Quattro ottobre 1975, Windhoek, Africa del Sud Ovest, attualmente Namibia. Al Suidweis Stadion è in programma un’amichevole. Per vederla sono arrivate circa seimila spettatori. Sono entrate da ingressi separati e sono seduti in parti opposte delle gradinate. Nella curva est stanno i neri, nella tribuna centrale i bianchi. La divisione per quelle persone è anche la realtà di tutti i giorni. In quel luogo infatti vige l’apartheid, la stessa del vicino Sudafrica, il Paese che amministra la Namibia. Scuole divise, bagni pubblici diversi, ma anche competizioni sportive differenti, tanto che nel calcio se ne disputano tre, per bianchi, per neri e per coloured, persone con discendenza mista. Chi vince il campionato degli “whites” partecipa alla massima serie sudafricana. Non quel giorno però. Sul campo ci sono di fronte, per la prima volta nella Storia di quella parte di mondo, una squadra di bianchi e una di neri. I primi sono soprattutto di origine tedesca o anglosassone, sono capitanati da Hasso Ahrens e hanno in porta Peter Radecke, che giocherà pure in Germania e sarà allenato da Bernd Brehme, il papà di Andy, i secondi hanno in Albert Tjihero il loro fuoriclasse, numero 5 sulle spalle come il suo idolo Franz Beckenbauer. Sarà una partita combattuta, ma non cattiva, che per la cronaca finirà 3-3, con un rigore sbagliato dai “neri” nel finale. Un risultato che accontenta tutti e che apre una strada.

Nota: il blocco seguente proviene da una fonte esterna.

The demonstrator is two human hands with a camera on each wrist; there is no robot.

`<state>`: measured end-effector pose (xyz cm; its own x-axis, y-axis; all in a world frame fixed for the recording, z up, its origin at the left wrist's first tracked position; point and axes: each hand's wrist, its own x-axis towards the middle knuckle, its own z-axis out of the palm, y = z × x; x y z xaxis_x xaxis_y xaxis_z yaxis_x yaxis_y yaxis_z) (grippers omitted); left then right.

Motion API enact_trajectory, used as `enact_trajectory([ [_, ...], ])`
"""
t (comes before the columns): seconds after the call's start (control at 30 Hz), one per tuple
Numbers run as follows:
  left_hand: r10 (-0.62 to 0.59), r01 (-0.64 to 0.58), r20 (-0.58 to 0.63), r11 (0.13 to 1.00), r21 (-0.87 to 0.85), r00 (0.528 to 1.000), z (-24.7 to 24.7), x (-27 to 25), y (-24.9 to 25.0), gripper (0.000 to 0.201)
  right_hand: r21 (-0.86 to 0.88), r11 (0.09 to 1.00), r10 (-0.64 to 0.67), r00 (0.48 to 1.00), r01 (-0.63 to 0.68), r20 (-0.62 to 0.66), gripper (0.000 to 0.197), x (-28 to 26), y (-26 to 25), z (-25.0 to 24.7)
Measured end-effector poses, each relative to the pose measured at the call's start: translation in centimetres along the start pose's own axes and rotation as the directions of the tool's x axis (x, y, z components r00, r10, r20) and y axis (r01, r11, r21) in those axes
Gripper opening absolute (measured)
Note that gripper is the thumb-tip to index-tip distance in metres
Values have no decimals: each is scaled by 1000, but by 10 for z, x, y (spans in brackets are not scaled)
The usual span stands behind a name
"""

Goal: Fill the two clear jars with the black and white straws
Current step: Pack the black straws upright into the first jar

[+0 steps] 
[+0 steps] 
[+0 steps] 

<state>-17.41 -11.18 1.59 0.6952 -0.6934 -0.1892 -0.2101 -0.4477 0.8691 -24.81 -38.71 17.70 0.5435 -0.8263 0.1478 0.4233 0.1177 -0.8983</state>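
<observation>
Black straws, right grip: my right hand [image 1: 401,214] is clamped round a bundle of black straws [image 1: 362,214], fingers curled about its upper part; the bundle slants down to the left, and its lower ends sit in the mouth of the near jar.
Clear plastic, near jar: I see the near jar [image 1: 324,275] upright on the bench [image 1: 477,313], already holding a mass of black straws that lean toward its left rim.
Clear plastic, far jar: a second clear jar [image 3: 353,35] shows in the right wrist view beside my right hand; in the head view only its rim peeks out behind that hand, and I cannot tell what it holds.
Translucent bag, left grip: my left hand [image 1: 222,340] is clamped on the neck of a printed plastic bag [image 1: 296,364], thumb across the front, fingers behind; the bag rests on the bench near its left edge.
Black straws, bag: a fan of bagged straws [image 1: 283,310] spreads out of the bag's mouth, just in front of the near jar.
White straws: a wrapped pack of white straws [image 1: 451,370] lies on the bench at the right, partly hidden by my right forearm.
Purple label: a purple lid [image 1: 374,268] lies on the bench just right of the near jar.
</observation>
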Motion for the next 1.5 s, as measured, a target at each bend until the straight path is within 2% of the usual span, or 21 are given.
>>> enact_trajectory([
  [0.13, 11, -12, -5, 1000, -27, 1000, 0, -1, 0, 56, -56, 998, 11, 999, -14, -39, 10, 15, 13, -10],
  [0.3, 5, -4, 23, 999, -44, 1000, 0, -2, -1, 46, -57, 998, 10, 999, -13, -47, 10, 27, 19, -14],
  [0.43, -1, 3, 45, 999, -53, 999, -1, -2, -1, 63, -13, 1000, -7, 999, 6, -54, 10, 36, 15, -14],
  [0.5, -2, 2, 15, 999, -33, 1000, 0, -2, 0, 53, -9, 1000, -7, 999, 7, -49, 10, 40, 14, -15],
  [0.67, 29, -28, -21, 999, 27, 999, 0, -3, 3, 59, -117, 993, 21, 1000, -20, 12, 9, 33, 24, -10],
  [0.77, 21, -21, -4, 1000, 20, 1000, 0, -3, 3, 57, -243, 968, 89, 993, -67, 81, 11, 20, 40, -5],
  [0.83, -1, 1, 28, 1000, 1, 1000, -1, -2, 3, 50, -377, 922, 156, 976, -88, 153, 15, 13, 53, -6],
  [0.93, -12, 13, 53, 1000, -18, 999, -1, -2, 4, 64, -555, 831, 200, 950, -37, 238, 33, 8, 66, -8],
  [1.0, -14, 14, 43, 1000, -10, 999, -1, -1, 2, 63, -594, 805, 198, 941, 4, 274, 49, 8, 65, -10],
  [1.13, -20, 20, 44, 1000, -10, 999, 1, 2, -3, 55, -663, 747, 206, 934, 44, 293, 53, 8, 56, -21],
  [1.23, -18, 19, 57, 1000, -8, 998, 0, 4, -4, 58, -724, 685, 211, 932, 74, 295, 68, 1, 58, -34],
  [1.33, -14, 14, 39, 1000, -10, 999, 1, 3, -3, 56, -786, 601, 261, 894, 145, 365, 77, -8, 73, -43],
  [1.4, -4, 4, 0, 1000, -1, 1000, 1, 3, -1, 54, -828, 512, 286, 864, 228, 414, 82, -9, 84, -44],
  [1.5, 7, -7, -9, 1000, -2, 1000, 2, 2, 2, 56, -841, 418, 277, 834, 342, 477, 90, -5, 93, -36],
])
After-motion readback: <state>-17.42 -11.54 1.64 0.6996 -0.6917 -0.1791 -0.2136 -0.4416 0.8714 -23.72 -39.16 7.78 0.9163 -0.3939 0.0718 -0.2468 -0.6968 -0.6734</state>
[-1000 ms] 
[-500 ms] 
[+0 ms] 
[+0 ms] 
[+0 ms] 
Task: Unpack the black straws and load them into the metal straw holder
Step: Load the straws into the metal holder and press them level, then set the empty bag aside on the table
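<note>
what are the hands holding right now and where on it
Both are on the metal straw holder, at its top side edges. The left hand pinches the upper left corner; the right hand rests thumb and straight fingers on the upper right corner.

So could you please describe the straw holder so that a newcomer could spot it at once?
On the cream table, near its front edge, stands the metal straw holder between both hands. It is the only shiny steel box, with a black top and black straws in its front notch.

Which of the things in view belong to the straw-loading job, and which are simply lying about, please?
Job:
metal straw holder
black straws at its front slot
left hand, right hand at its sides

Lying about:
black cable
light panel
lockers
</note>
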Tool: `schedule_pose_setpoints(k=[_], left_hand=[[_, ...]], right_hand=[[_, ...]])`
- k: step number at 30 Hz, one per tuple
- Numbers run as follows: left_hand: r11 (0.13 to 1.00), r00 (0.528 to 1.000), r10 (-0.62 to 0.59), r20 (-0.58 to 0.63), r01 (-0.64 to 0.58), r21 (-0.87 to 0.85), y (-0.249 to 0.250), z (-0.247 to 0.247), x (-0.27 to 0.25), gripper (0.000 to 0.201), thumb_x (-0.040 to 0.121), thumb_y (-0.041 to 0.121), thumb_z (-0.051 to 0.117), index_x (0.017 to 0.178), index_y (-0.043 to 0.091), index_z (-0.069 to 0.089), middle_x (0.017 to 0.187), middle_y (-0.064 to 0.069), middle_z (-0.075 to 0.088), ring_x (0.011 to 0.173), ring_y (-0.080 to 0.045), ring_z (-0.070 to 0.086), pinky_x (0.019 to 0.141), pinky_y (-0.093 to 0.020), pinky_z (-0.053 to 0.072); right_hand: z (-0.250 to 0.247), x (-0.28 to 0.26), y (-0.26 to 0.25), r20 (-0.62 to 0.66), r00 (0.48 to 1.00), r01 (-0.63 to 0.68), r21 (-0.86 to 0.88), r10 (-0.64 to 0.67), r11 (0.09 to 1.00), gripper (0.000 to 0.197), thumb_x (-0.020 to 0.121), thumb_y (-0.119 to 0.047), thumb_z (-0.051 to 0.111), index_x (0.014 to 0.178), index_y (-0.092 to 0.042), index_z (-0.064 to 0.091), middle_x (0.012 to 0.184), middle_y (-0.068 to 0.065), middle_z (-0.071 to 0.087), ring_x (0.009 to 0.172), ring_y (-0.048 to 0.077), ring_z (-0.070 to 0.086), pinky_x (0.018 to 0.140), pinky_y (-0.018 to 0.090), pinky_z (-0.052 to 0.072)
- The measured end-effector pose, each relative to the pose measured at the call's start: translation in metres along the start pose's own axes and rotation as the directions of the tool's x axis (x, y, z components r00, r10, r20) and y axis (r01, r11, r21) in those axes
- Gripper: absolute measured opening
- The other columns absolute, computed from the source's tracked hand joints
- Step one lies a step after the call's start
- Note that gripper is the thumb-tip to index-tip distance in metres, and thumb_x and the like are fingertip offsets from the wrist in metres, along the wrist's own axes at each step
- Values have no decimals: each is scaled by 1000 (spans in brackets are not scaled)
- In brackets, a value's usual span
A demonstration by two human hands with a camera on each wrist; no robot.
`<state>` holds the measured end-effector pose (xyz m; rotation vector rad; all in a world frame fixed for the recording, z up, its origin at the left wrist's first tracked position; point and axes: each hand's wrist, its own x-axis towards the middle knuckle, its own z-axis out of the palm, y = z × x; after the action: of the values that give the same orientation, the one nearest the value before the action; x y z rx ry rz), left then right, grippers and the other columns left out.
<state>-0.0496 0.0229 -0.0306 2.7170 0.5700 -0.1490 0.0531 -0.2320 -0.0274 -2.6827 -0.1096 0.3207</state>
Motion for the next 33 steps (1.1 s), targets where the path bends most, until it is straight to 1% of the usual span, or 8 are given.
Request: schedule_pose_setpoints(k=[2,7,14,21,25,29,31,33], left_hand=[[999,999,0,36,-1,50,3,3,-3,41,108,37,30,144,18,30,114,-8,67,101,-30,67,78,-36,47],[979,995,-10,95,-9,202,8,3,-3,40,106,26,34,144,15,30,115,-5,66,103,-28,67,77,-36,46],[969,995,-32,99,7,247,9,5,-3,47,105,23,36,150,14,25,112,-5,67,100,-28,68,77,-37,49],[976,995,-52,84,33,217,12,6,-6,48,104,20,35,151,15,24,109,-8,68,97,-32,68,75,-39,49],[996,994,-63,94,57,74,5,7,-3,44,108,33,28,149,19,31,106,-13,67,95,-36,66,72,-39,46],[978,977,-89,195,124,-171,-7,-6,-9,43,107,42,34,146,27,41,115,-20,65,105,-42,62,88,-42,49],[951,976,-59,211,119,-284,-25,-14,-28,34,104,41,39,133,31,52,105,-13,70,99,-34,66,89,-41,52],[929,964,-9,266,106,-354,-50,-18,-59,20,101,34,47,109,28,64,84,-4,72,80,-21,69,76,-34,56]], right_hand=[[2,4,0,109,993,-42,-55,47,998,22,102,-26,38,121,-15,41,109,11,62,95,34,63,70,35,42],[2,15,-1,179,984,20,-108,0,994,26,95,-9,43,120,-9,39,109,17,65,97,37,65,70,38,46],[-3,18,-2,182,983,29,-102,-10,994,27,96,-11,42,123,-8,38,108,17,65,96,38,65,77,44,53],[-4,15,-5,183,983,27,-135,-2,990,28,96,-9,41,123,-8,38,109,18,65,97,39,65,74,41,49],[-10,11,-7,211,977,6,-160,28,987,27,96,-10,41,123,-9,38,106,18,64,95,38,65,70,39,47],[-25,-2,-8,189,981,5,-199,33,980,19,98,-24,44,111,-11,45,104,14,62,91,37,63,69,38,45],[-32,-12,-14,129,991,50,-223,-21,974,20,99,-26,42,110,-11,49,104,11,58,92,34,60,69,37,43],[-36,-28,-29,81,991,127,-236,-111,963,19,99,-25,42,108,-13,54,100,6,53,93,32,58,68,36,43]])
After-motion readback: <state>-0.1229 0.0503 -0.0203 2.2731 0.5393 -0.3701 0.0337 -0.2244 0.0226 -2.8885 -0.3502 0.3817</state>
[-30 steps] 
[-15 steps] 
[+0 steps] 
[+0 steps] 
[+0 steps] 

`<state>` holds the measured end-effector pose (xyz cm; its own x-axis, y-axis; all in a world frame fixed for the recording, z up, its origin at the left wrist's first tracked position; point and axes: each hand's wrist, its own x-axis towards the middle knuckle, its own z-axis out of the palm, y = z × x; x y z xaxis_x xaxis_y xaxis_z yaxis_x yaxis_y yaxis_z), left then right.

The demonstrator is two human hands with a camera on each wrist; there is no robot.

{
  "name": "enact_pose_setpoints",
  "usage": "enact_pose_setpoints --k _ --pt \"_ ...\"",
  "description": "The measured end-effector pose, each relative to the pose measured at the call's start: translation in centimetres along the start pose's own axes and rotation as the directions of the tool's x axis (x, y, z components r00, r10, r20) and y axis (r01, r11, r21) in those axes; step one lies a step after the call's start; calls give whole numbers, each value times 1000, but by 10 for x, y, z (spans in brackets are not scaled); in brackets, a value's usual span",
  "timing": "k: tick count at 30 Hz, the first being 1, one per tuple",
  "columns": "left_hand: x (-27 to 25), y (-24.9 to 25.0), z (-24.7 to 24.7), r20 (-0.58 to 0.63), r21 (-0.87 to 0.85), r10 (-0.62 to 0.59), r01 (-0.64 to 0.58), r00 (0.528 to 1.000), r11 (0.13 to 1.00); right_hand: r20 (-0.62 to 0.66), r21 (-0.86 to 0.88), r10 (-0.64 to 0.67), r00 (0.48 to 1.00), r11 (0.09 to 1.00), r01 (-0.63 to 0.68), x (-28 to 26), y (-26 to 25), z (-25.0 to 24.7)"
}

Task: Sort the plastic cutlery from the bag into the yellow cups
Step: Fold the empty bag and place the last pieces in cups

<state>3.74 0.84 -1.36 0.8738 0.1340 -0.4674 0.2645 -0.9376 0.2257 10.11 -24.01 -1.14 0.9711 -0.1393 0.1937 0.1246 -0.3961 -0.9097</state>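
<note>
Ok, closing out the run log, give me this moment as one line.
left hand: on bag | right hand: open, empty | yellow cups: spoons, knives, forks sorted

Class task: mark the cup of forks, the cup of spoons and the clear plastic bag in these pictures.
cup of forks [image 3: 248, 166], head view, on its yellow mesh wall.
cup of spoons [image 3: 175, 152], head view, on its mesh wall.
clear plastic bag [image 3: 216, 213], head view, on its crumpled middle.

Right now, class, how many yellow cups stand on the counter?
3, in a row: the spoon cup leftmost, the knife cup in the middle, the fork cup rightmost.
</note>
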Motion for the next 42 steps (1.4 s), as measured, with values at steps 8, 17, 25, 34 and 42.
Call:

Due anni dopo, il 10 febbraio 1977, un giovane allenatore e professore tedesco Dieter Widmann ci riproverà organizzando un’amichevole tra le due squadre che allenava: le “African Stars” e la formazione della scuola dove insegnava. Nello stesso anno viene organizzato il primo campionato unico, senza distinzioni basate sul colore della pelle. Nel 1989 nell’esordio ufficiale della neonata nazionale del Paese bianchi e neri giocano fianco a fianco. E nel 2015, 40 anni dopo, i protagonisti dello storico match si sono ritrovati. A riunirli il magnate Manfred Goldbeck, che nel ’75 era uno di quei 6mila che guardavano cambiare il mondo attraverso una sfera di cuoio.